Abstract
The simulation preorder for labeled transition systems is defined locally as a game that relates states with their immediate successor states. Liveness assumptions about transition systems are typically modeled using fairness constraints. Existing notions of simulation for fair transition systems, however, are not local, and as a result, many appealing properties of the simulation preorder are lost. We extend the local definition of simulation to account for fairness: system S fairly simulates system I iff in the simulation game, there is a strategy that matches with each fair computation of I a fair computation of S. Our definition enjoys a fully abstract semantics and has a logical characterization: S fairly simulates I iff every fair computation tree embedded in the unrolling of I can be embedded also in the unrolling of S or, equivalently, iff every Fair-∀AFMC formula satisfied by I is satisfied also by S (∀AFMC is the universal fragment of the alternation-free μ-calculus). The locality of the definition leads us to a polynomial-time algorithm for checking fair simulation for finite-state systems with weak and strong fairness constraints.
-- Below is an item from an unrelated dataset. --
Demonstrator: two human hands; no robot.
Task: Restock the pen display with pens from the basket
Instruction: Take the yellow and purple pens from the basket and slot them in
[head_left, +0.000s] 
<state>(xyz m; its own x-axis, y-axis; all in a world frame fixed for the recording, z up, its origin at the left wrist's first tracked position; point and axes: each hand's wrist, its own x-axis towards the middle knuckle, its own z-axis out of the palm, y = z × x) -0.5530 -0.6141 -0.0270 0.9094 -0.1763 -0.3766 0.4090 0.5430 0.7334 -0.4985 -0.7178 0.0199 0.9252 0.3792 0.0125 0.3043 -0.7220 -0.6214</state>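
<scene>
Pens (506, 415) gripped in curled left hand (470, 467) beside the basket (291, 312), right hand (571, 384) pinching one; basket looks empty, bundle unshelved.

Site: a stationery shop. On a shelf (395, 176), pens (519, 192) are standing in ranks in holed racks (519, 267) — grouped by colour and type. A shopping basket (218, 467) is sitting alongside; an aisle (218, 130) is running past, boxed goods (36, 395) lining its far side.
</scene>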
Finally, fair simulation implies fair trace-containment, and is therefore useful as an efficientlycomputable local criterion for proving linear-time abstraction hierarchies.
This research was supported in part by the ONR YIP award N00014-95-1-0520, by the NSF CAREER award CCR-9501708, by the NSF grant CCR-9504469, by the AFOSR contract F49620-93-1-0056, by the ARO MURI grant DAAH-04-96-1-0341, by the ARPA grant NAG2-892, and by the SRC contract 95-DC-324.036.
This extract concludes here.